About five years ago, I was at a party where my friends played for me a song by ‘a new artist who you are definitely going to love’. I listened to the song, was impressed by the uncompromising nature of the lyrics, started googling his other songs, which took me on a deep dive into the oeuvre of ‘Joker James’, by the end of which I knew by heart most of their lyrics. Then I realized that the artist was an ex-journalist from ‘Meduza’ with dozens of mutual friends, but I wasn’t able to meet him in Moscow: there were plenty of opportunities, but each time something or other stood in my way… And then, after my move to Montenegro and after the start of the war, I saw a Facebook post by one of our mutual friends with the schedule of a new European tour of ‘Joker James’; the last stop on the itinerary was Belgrade. Right away I left a comment saying that it would be only right for the band to use the opportunity and drive down to us and left a link to Pristanište’s website. It worked. The same day, Alexey Ponomaryov got in touch with me, we discussed the logistical issues and practical arrangements, and the date was set.

But the closer the date was, the more worried I became. ‘Maybe only I like these songs, and other people would hate them? Maybe these songs didn’t age well and would now ring false? What if no one shows up? It’s not a massively popular artist (2500 subscribers on their Youtube channel), and Montenegro is not a big country. How many people here have even heard his name?’ My optimism was also dampened by the weather forecast (rain) and the ongoing crisis with the ferry that would make it harder for people from the other side of the Bay of Kotor to get to Tivat…

The anxiety rose even higher before the very beginning of the show, when the sound check was virtually derailed by local kids who started hurling stones and water-filled condoms at us (I don’t think the kids had anything against us in particular, they were just bored this Sunday night, and some people singing songs in a foreign language seemed to them a nice distraction). Anyway, right until the very start of the show the situation remained quite tense.

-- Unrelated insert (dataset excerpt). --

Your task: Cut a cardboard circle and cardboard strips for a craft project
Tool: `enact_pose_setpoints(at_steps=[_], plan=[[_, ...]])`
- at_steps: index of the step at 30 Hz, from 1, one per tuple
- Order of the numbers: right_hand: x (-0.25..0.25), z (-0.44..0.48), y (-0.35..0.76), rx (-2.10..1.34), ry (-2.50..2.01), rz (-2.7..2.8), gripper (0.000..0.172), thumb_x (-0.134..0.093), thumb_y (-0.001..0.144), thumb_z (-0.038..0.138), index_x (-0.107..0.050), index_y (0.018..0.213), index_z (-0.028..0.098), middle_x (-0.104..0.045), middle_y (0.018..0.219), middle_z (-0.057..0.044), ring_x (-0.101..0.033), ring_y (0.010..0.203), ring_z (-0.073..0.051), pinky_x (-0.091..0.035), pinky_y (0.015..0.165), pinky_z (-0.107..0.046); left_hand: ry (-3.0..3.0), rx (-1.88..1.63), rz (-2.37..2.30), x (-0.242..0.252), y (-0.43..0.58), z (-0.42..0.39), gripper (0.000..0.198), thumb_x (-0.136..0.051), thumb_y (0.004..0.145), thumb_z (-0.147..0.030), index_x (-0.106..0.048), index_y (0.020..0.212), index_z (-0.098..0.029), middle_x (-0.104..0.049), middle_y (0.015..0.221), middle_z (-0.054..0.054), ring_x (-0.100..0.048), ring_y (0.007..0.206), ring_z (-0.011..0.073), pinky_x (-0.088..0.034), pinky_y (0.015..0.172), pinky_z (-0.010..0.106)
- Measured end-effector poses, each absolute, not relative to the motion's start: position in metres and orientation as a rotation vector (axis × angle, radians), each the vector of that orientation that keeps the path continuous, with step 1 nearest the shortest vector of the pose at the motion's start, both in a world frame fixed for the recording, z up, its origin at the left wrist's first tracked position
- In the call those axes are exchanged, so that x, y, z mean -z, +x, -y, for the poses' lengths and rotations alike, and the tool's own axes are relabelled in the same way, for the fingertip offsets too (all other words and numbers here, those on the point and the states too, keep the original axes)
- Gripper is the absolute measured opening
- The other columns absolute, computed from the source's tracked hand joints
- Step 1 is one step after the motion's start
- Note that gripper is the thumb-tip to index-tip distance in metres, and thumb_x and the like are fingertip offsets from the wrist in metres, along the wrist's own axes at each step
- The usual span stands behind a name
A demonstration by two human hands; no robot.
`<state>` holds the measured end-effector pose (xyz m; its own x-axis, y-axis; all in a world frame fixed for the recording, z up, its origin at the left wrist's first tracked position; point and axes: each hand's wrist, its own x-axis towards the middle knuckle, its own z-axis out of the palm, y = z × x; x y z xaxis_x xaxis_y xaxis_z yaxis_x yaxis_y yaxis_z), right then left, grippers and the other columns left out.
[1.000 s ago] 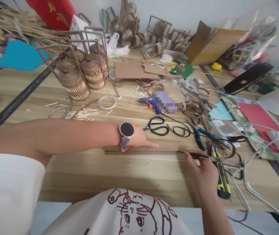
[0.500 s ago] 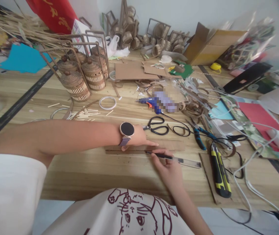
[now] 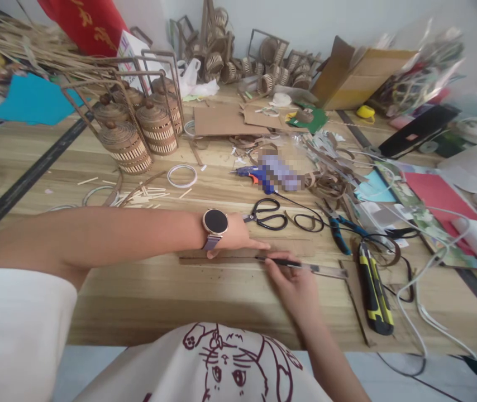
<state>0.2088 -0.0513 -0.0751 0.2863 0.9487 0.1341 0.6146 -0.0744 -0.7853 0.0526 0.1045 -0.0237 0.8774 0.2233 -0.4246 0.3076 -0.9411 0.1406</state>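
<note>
My left hand (image 3: 238,239), with a round watch on the wrist, lies flat with fingers stretched out, pressing down on a long ruler (image 3: 326,271) and a brown cardboard strip (image 3: 292,247) on the wooden table (image 3: 158,290). My right hand (image 3: 295,285) is closed in a pinch round a thin dark pen-like tool (image 3: 280,261). Its tip rests against the ruler's edge, just right of my left fingertips.
Black scissors (image 3: 267,215), blue pliers (image 3: 341,231), a yellow-black utility knife (image 3: 375,296) and a blue glue gun (image 3: 253,174) lie beyond and to the right. Woven lantern models (image 3: 138,131) stand at back left. Cardboard scraps, cables and coloured paper crowd the right side.
My right hand has moved left along the strip with the tool, from the strip's right end to just beside my left fingertips. My left hand has stayed put.
</note>
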Motion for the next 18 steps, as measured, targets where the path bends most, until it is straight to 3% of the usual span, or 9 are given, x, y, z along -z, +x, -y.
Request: enact_pose_setpoints(at_steps=[4,9,13,15,18], plan=[[0.07,0.063,0.255,-0.377,-1.951,1.271,0.028,-0.064,0.081,0.049,-0.071,0.08,0.022,-0.076,0.078,-0.007,-0.069,0.076,-0.028,-0.052,0.073,-0.038,2.815,1.002,-0.287,0.014,0.055,-0.101,0.04,-0.071,0.095,-0.029,-0.06,0.132,-0.017,-0.069,0.113,0.007,-0.07,0.094,0.0212,-0.061,0.083,0.041],[0.061,0.072,0.291,-0.127,-2.086,1.068,0.03,-0.065,0.071,0.053,-0.067,0.073,0.023,-0.073,0.071,-0.008,-0.066,0.074,-0.032,-0.045,0.069,-0.041,2.817,1.051,-0.285,0.005,0.055,-0.099,0.045,-0.072,0.094,-0.027,-0.057,0.136,-0.018,-0.069,0.113,0.007,-0.07,0.094,0.0217,-0.06,0.085,0.043],[0.057,0.068,0.268,-0.18,-2.003,1.106,0.028,-0.066,0.074,0.052,-0.067,0.074,0.023,-0.074,0.075,-0.007,-0.068,0.076,-0.029,-0.048,0.074,-0.04,2.819,1.032,-0.292,0.007,0.054,-0.099,0.037,-0.069,0.097,-0.029,-0.061,0.13,-0.017,-0.069,0.115,0.007,-0.07,0.095,0.021,-0.06,0.084,0.042],[0.058,0.064,0.243,-0.311,-1.912,1.199,0.028,-0.066,0.077,0.052,-0.068,0.076,0.024,-0.074,0.074,-0.006,-0.069,0.074,-0.027,-0.051,0.072,-0.038,2.829,1.009,-0.289,0.01,0.054,-0.1,0.061,-0.084,0.083,-0.022,-0.057,0.137,-0.02,-0.072,0.107,0.006,-0.07,0.089,0.0215,-0.059,0.082,0.039],[0.061,0.056,0.207,-0.5,-1.767,1.334,0.024,-0.065,0.081,0.047,-0.07,0.078,0.024,-0.076,0.077,-0.005,-0.071,0.076,-0.026,-0.055,0.074,-0.037,2.852,0.93,-0.279,0.01,0.053,-0.101,0.129,-0.098,0.048,-0.002,-0.036,0.157,-0.031,-0.077,0.084,0.001,-0.069,0.075,0.0237,-0.053,0.074,0.032]])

But almost after the first note it became clear: all these anxieties were unwarranted! At first, the audience — the venue was filled to capacity — remained seated and was orderly; but soon they were on their feet, dancing, singing along, while ‘Joker James’ were warming them up, alternating between new and old songs. I don’t know why Alexey calls his style ‘a mix of hip-hop and indie rock’. To my layman’s eyes, it’s good old punk rock, complete with uncompromising, politically charged lyrics.

After two and a half hours the tired performers tried to end the show. But the audience wouldn’t let them go, demanding more songs. So it happened that the last songs were accompanied by loud yelling, car horns, and gunshots from the streets — it was the very moment when the results of the second round of the Montenegrin presidential elections were finalized, and it transpired that Milo Dzukanovic, who had effectively ruled the country since 1991, was finally ousted by his younger opponent, Yakov Milatovic. So, in a sense, the show did go on — in the streets of the cities and towns of Montenegro. In any case, the mood and vibe were very similar.